• What is being asked
Output the data once more, exactly as given.

^^^^

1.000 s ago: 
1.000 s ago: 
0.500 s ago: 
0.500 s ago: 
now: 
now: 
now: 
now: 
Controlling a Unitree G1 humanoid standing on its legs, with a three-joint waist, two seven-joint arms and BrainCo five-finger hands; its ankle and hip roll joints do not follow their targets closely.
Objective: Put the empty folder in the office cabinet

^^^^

• Solution to this task
1.000 s ago: 
1.000 s ago: 
0.500 s ago: 
0.500 s ago: 
now: 
now: 
now: 
now: 
Controlling a Unitree G1 humanoid standing on its legs, with a three-joint waist, two seven-joint arms and BrainCo five-finger hands; its ankle and hip roll joints do not follow their targets closely.
Objective: Put the empty folder in the office cabinet

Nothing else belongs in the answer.